Careful…

I’ve read some things online recently. I’m not willing to comment on things. But it leads to another subject, which seems to be discussed quite a lot.

Toxicity… We’re not talking about chemicals here. Nor even social media.

I’ve stumbled on discussions about “What is a real man ?”, “What kind of man do we need ?”. Which is kind of a vague question, as the answer is defined by who we are as a person, but also mainly as our background, our culture, what we were taught.

I have been quite horrified and a bit bothered by things people said recently, while these things were told in a way which seems to be positive and genuine from these people’s point of view. It’s what you call “a cultural shock”, I guess. I’m probably your typical French girl, with a bit of influence from Chinese culture as well, as I’ve stayed here for a while now. Feminist and proud. And obsessed with food. Ha. This is how we seem to be described by people from other countries.

Now, everything is subjective. So here is only my opinion, which was probably forged by my cultural background. I think it’s important to avoid toxicity. If you have to be your “defensive self”, feel like you have to scream or “be tough” in order to be heard, then run, fast, and never look back. This is, in my opinion, the very first sign that a relationship/encounter is toxic. It never gets better. It doesn’t mean the person is a bad person, maybe it’s just bad chemistry between the 2 of you. Relationships between people are complex things science only can’t explain. How you feel around someone cannot be explained rationally, and you can’t help it. The only thing you can do, is run away, when things are toxic. Go somewhere else, find someone else.

I believe that we should aim to find someone who makes us feel comfortable enough to be our true selves, to never feel the need to be our “defensive self”, someone who makes you feel they’re listening, without the need to scream. Someone who understands you, or at least tries their best to understand you. Someone that makes you know they’re here, they’re listening, that you have their attention, without trying. Caring. Someone who truly makes you feel loved. Without effort.

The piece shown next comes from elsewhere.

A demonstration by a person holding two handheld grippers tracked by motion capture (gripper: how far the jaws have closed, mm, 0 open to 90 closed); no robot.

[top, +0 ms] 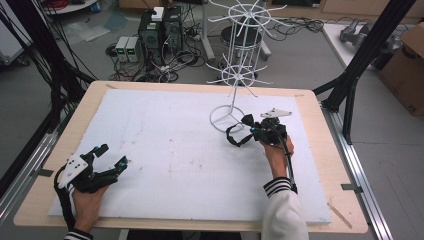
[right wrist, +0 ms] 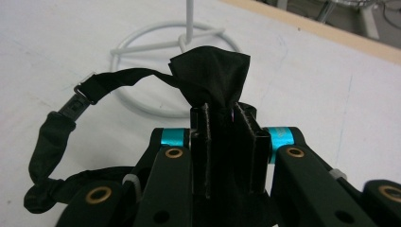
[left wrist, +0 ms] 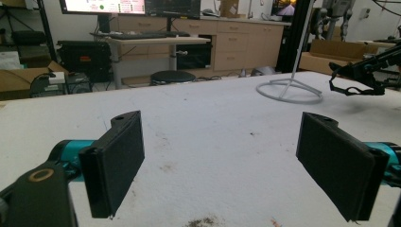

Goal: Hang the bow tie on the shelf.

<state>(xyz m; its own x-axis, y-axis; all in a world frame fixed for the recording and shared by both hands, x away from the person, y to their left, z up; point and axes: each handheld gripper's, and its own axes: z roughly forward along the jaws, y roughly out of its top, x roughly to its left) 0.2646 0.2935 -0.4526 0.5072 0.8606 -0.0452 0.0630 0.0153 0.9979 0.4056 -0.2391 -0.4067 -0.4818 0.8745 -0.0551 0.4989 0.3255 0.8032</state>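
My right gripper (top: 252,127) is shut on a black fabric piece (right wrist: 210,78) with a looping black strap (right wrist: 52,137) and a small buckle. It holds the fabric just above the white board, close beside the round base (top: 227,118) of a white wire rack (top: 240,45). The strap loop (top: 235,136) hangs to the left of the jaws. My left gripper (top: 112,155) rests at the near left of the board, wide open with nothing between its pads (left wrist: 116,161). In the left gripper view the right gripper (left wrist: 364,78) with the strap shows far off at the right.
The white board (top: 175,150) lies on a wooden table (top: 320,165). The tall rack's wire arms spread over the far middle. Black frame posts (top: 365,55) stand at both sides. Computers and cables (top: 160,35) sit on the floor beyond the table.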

I maintain what I said before : love is not something you deserve or earn. Love doesn’t have rules. Either you love someone or not. There is no “I would love this person if they changed”, this is a lie. Love is not something you can moderate. Lust is not love. You can have lust towards people “only if they change their looks”, I guess. But not love. You either love someone or not. Nothing can change that. You can’t make someone love you. And you shouldn’t try to change who you are in order to be loved. Because even if it worked, then they would love a character, a mirage.

I also believe that if it feels like you’re playing games, that your inner sociopath has been awoken, then it’s lust. It’s not love. Toying around vs deeply caring. This is different. Very often, lust is depicted as love. This is wrong, in the sense it’s different, it’s not the same thing. You might genuinely care about people you have lust for, but it’s just not love. And you might also have lust towards people you don’t really get along with or with who you would just have nothing in common and would be bored together otherwise. In the contrary, you can also deeply love someone, without feeling lust at all. Things should always remain clear, in my opinion. About which is which, to avoid anyone to be hurt by expectations.

However, I believe that either way, if someone makes you feel aggressive, that you have to toughen yourself, that you can’t be relaxed enough to be your loving/soft self, it’s a sign of toxicity. Think about it. What is the underlying reason here ? The end of the sentence ? “You feel the need to be tough/aggressive….because otherwise you would be crushed.” There you go. Facing the truth. Facing the reason why you feel the need to act a certain way. And realise the situation. Why would you want to be in a situation that makes you fell the person wants to crush/hurt you ? Run, find yourself someone who makes you feel they want to hug you, pamper you, make you feel like a loved kitty. Do you want to feel like a loved kitty who’s being cared of or like a screaming cat with claws out as you need to protect yourselves ? This is as simple as that.

The same can happen in non-relationship kind of interactions with others. If you have a choice, then stay away as well. Remove yourself from this kind of environment or see your true self deeply changed, tainted by the toxicity.